Comme j'habite pas loin de la frontière française, j'ai été faire mes courses en France et j'ai rencontré, félicité et soutenu mes amis des Gilets orange ! Sur ce que j'ai vu dans la région frontalière ici, la formule a changé. Le public était invité à souscrire à des dons financiers et non qu'à faire des dons en nature. C'est un système qu'on pratique en Belgique depuis de nombreuses années. Même s'il ne donne pas des volumes comparables à la collecte de dons en nature, ce système permet aux banques alimentaires de choisir ce qu'elles vont recevoir. Le don financier n'a pas la notion personnalisée du don en nature, mais l'avantage qualitatif est immense. Le don en nature se résume à des volumes inconsidérés de pâtes et de biscuits tandis que le don financier permet aux banques alimentaires de choisir des aliments à haute valeur ajoutée. J'espère pour nos amis français que cette collecte aura des retombées positives et pourra les amener à revoir leur façon de collecter dans l'avenir. Les Européens sont très solidaires et c'est une raison de se réjouir.

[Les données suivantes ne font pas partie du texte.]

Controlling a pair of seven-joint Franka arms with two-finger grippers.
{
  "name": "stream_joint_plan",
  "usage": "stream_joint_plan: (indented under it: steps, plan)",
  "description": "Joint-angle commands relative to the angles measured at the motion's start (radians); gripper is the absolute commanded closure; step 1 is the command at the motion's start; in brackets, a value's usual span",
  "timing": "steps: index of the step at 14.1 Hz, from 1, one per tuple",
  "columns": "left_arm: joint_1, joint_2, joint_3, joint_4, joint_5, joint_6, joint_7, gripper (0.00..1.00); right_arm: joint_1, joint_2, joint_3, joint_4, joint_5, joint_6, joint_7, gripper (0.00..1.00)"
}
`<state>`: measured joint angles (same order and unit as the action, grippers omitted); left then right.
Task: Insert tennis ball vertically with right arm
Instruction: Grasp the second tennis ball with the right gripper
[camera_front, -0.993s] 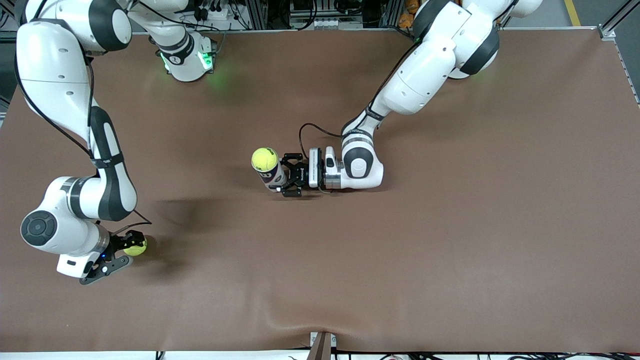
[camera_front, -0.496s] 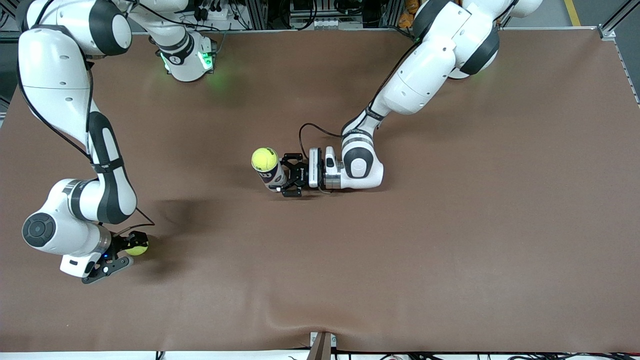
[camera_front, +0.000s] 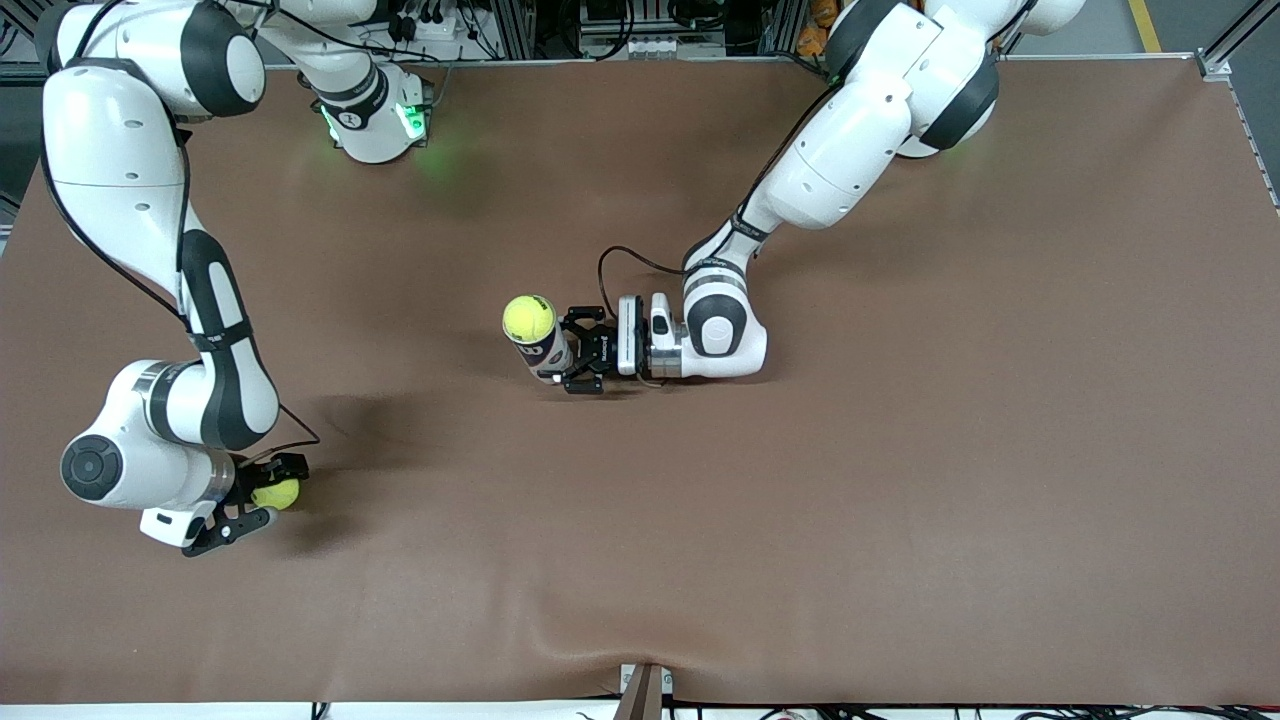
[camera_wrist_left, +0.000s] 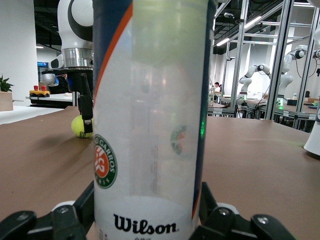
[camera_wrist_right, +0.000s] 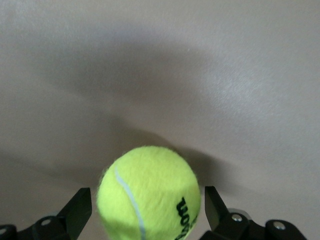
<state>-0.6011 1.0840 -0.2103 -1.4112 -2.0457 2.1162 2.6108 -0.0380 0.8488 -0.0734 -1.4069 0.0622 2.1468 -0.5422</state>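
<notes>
A yellow tennis ball (camera_front: 275, 494) lies on the brown table near the right arm's end; in the right wrist view it (camera_wrist_right: 150, 195) fills the gap between the fingers. My right gripper (camera_front: 279, 489) is low at the table, open, with one finger on each side of the ball and a small gap at each side (camera_wrist_right: 147, 212). My left gripper (camera_front: 566, 352) is shut on an upright clear Wilson can (camera_front: 548, 352) mid-table (camera_wrist_left: 150, 125). A second tennis ball (camera_front: 529, 318) sits at the can's open top.
The brown mat (camera_front: 800, 500) covers the whole table, with a ripple at its near edge. The left wrist view also shows the right gripper (camera_wrist_left: 86, 107) and its ball (camera_wrist_left: 80, 127) past the can. The right arm's base (camera_front: 375, 120) glows green.
The right arm's wrist has shifted and turned a little toward the ball, bringing the fingers around it. The ball, the can and the left arm have not moved.
</notes>
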Motion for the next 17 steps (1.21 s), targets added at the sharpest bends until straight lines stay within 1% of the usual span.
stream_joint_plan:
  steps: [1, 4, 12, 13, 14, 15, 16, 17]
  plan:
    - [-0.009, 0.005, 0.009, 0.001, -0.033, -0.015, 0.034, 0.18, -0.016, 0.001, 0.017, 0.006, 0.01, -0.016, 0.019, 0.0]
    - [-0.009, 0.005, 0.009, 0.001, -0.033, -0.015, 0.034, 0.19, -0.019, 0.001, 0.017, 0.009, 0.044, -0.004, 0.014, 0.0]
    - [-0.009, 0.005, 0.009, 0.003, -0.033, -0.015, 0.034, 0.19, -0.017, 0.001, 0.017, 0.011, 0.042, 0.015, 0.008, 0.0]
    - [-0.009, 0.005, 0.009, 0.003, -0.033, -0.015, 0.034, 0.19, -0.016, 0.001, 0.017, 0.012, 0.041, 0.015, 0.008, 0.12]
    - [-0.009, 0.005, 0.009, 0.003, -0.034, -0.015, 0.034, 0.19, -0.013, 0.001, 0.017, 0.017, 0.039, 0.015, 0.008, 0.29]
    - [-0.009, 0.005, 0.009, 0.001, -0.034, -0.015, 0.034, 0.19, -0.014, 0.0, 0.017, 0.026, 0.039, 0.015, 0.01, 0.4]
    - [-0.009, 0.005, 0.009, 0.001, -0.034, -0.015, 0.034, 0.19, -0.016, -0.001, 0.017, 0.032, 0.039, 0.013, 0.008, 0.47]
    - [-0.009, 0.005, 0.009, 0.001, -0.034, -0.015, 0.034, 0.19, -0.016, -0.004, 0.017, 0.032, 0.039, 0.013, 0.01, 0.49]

[ENTRETIEN] Jacques Vandenschrik, président de la Fédération Européenne des Banques Alimentaires. Crédit photo : FEBA

  • Quand on pense aux banques alimentaires, on pense qu'elles devraient à terme disparaître. À quoi ressemble l'avenir des banques alimentaires ?

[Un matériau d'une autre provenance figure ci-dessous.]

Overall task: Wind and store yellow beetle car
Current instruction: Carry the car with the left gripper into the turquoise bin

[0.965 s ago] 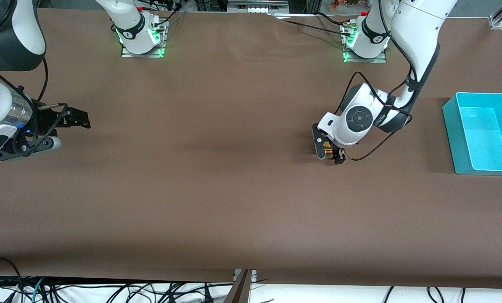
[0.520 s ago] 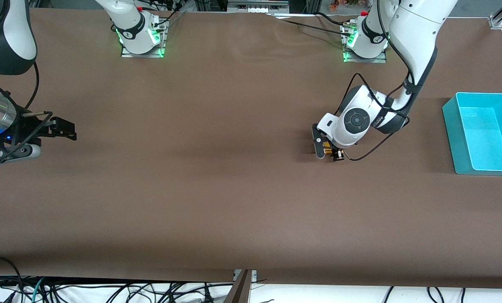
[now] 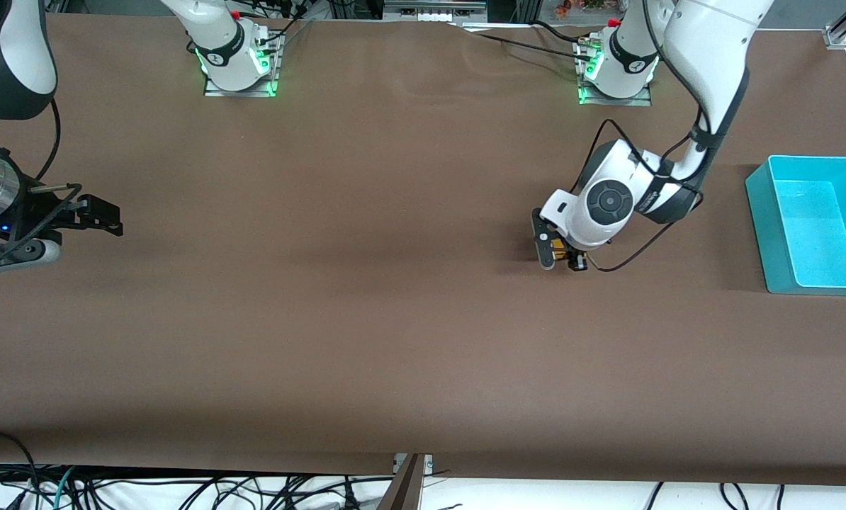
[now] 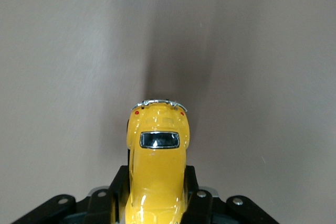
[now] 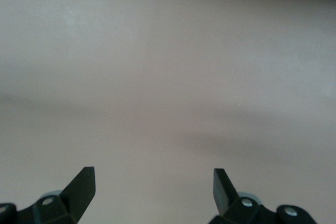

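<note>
Left fingers (image 3: pixel 563 259) have closed on yellow beetle car (image 4: pixel 157 169) over brown table (image 3: pixel 366 319); right fingers (image 5: pixel 155 187) wait, spread.

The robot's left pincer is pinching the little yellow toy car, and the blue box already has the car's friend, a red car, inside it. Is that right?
Not quite. The left pincer really is shut on the little yellow beetle-shaped toy car, as the left wrist view shows. But the front view shows no red car in the turquoise plastic box; nothing is seen inside it.
</note>
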### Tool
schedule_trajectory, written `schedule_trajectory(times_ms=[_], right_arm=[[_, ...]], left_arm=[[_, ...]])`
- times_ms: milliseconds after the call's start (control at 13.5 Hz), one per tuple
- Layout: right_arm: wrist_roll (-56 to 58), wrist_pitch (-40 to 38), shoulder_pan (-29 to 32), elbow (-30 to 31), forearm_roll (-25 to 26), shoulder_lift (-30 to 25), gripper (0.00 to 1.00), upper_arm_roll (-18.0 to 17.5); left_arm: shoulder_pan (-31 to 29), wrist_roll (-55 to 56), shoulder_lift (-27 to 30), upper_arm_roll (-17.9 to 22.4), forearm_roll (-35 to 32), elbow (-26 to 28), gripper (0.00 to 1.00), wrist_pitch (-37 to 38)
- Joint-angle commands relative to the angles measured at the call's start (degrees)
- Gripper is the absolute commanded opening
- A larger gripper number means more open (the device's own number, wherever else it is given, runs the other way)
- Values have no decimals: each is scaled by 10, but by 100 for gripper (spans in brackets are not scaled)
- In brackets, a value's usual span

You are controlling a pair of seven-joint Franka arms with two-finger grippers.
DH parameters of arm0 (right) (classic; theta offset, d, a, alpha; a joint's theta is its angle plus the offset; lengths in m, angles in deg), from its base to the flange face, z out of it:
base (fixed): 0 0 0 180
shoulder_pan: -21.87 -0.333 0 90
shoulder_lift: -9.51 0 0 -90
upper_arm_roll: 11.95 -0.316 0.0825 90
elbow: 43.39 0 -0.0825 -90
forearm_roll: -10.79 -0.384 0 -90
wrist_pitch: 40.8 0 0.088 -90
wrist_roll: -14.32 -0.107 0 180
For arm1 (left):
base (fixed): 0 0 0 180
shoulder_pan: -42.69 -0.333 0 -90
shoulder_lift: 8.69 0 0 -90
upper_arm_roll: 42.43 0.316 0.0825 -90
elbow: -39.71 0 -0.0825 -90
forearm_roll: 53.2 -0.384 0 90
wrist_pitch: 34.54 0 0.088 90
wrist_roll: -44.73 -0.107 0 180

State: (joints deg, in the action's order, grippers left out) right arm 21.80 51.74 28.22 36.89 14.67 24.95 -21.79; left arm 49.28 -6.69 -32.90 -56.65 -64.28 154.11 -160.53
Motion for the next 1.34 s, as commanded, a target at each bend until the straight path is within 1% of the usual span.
schedule_trajectory(times_ms=[0,74,223,371,445,594,742,817,891,965,1039,1188,1262], right_arm=[[3,-18,-4,-4,1,-8,99,22],[3,-18,-5,-4,1,-12,99,25],[3,-18,-6,-4,3,-14,99,27],[-2,-9,-6,-4,3,-14,99,29],[-2,-6,-7,-4,4,-14,99,29],[-6,-8,-11,-4,4,-19,99,29],[-34,-11,-12,3,4,-30,99,30],[-47,-13,-12,5,4,-32,99,36],[-45,-13,-12,14,1,-39,99,49],[-44,-12,-12,21,-2,-47,99,53],[-43,-14,-12,22,-3,-51,99,53],[-31,-13,-12,22,-3,-52,99,56],[-23,-14,-19,23,-4,-57,99,67]], left_arm=[[-7,-11,43,3,-13,-52,9,126],[-13,-12,49,7,-13,-70,11,166],[-68,-15,91,7,-13,-74,11,205],[-151,-50,121,8,-13,-76,11,219],[-194,-78,122,7,-14,-86,11,221],[-268,-154,122,9,-13,-88,11,221],[-343,-221,118,9,-15,-88,12,221],[-375,-261,116,9,-23,-88,12,219],[-407,-290,111,9,-45,-87,12,215],[-430,-299,101,9,-67,-86,12,210],[-452,-313,91,8,-87,-81,12,194],[-489,-391,56,8,-94,-80,12,144],[-512,-433,39,8,-94,-80,12,116]])
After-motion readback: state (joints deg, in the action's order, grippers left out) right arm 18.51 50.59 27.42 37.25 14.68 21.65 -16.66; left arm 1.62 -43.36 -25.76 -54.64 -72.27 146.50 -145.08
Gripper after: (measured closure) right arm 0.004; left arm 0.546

C'est ce que nous disons également. Nous souhaitons un monde sans banques alimentaires. Malheureusement, je ne pense pas que ça soit pour demain. Il n'y a pas de « il n'y a qu'à » qui puisse résoudre ce paradoxe incroyable de pauvreté dans la richesse qui fait que nous sommes près de 8 milliards d'habitants sur Terre, qu'on produit assez de nourriture pour en nourrir 12, et que finalement nous avons encore 900 millions de personnes qui ont faim et 3 milliards de personnes qui se nourrissent mal. Les banques alimentaires se focalisent sur la lutte contre le gaspillage alimentaire et grâce à cette lutte viennent en aide à des personnes dans le besoin. Maintenant, les banques alimentaires seront ce que la société veut qu'elles soient. Nous ne sommes pas des experts de la lutte contre la pauvreté. Nous essayons de lutter contre les effets de la pauvreté. Mais si la société continue à promouvoir des fossés agrandissants entre ceux qui ont et ceux qui n'ont pas, les banques alimentaires continueront à avoir plus d'importance. Les 4,5 millions de repas que les banques alimentaires fournissent tous les jours en Europe deviendront 5 ou 6 millions. Mais nous participons de la meilleure façon possible aux débats qui existent sur ce sujet et voir des programmes comme le Green Deal ou la stratégie « From Farm to Fork » se développer montre qu'au niveau des instances européennes, une prise de conscience de l'impossibilité de continuer comme on l'a toujours fait est là.